▸ **Task description**
Copy exactly, and only, the lines from the one with "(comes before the" to the end of the listing; omit pictures.
Information supplied Start Marker
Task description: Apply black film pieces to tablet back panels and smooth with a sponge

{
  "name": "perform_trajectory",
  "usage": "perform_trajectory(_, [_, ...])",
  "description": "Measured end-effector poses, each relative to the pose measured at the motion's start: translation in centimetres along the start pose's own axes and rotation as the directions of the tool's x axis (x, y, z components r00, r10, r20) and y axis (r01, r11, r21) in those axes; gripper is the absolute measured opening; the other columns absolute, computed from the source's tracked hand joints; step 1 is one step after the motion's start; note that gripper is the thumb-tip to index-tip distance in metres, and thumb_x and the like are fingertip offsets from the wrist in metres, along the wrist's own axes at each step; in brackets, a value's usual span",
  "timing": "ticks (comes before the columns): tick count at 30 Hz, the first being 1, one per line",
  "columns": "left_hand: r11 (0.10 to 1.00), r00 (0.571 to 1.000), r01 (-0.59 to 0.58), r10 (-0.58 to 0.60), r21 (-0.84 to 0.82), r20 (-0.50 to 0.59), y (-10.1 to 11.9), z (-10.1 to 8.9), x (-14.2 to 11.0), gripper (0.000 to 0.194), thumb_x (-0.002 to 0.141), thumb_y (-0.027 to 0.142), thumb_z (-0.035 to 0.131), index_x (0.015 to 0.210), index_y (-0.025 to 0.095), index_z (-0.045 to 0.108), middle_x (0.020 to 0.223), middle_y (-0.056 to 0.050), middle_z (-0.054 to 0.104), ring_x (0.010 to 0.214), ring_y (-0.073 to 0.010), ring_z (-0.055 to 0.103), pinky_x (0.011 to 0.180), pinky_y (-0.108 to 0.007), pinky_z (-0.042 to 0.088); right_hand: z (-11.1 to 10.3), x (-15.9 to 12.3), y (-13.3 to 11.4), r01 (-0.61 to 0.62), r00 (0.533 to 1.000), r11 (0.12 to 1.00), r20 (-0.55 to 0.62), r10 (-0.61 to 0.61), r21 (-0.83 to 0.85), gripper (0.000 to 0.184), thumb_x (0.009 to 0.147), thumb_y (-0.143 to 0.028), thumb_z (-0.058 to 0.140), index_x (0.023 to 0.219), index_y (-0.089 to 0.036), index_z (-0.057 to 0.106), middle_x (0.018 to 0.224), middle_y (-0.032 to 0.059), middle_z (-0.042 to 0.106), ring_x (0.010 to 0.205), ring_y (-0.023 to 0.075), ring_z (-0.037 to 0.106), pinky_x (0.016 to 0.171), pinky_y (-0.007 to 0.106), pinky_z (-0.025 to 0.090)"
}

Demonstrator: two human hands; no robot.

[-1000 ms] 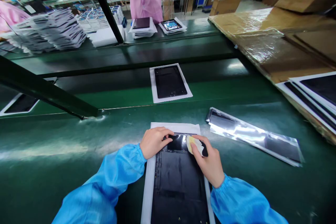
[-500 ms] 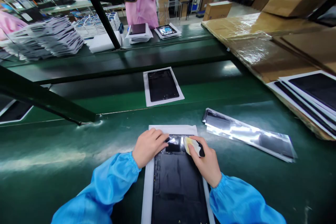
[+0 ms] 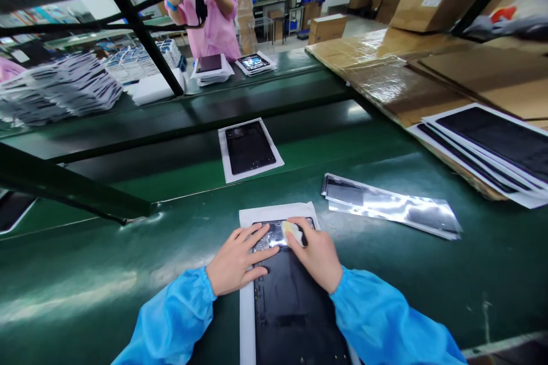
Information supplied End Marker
▸ **Task solution**
  "timing": "ticks (comes before the columns): tick count at 30 Hz, the first being 1, one per line",
  "columns": "left_hand: r11 (0.10 to 1.00), r00 (0.571 to 1.000), r01 (-0.59 to 0.58), r10 (-0.58 to 0.60), r21 (-0.84 to 0.82), r20 (-0.50 to 0.59), y (-10.1 to 11.9), z (-10.1 to 8.9), x (-14.2 to 11.0), gripper (0.000 to 0.194), thumb_x (-0.002 to 0.141), thumb_y (-0.027 to 0.142), thumb_z (-0.035 to 0.131), index_x (0.015 to 0.210), index_y (-0.025 to 0.095), index_z (-0.045 to 0.108), middle_x (0.020 to 0.223), middle_y (-0.056 to 0.050), middle_z (-0.054 to 0.104), ring_x (0.010 to 0.214), ring_y (-0.073 to 0.010), ring_z (-0.055 to 0.103), pinky_x (0.011 to 0.180), pinky_y (-0.108 to 0.007), pinky_z (-0.042 to 0.088); right_hand: z (-11.1 to 10.3), x (-15.9 to 12.3), y (-13.3 to 11.4), r01 (-0.61 to 0.62), r00 (0.533 to 1.000), r11 (0.12 to 1.00), r20 (-0.55 to 0.62), r10 (-0.61 to 0.61), r21 (-0.83 to 0.85), gripper (0.000 to 0.184), thumb_x (0.009 to 0.147), thumb_y (-0.143 to 0.028), thumb_z (-0.058 to 0.140), index_x (0.023 to 0.219), index_y (-0.089 to 0.036), index_z (-0.057 to 0.106), middle_x (0.018 to 0.224), middle_y (-0.032 to 0.059), middle_z (-0.042 to 0.106), ring_x (0.010 to 0.205), ring_y (-0.023 to 0.075), ring_z (-0.037 to 0.106), pinky_x (0.016 to 0.171), pinky_y (-0.007 to 0.106), pinky_z (-0.025 to 0.090)"
}

Demonstrator: two human hands; no robot.

[-1000 ms] 
[-500 ms] 
[+0 ms] 

Nothing else belongs to this exercise.